→ Goal of the exercise:
The reply should consist solely of the lines from the one with "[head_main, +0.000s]" through the final line of the listing, copied exactly, with no pictures.

→ Data below:
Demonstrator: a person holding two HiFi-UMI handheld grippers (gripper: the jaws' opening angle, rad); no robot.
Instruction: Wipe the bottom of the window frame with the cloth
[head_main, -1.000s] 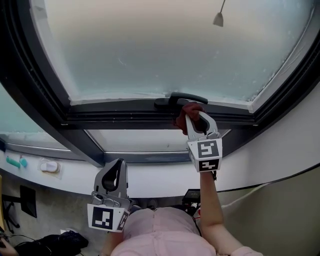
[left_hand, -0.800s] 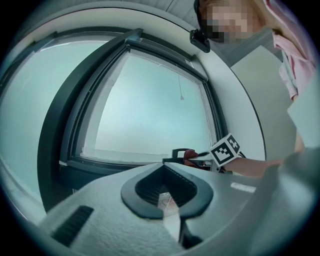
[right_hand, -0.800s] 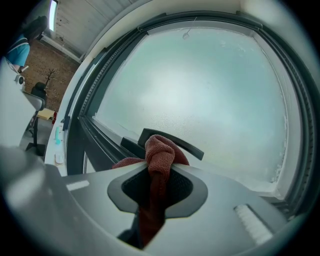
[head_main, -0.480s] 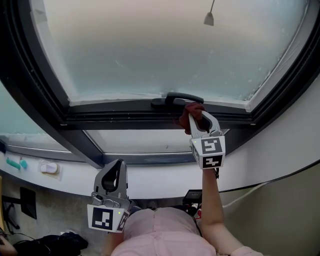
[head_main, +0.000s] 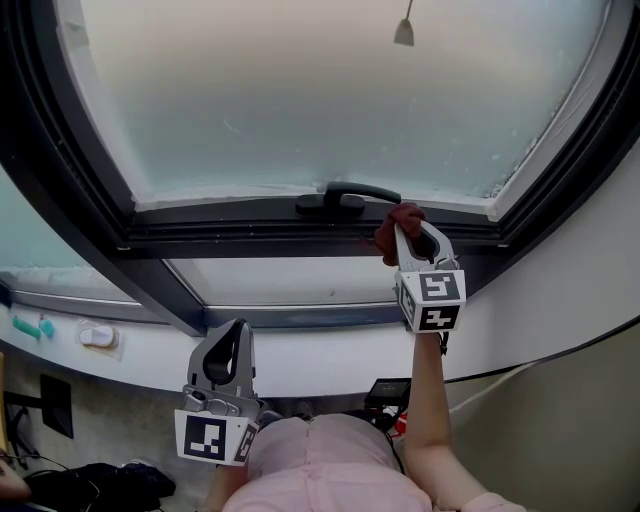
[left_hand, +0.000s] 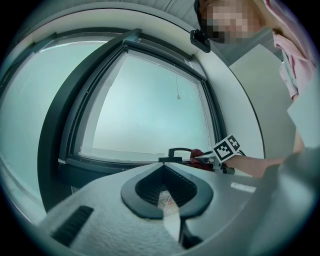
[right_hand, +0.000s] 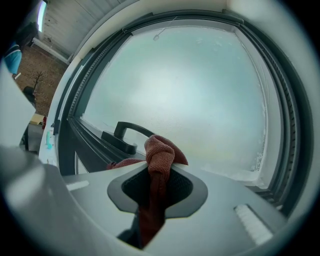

→ Expected answer:
[head_main, +0.000s] 
[left_hand, +0.000s] 
[right_hand, +0.000s] 

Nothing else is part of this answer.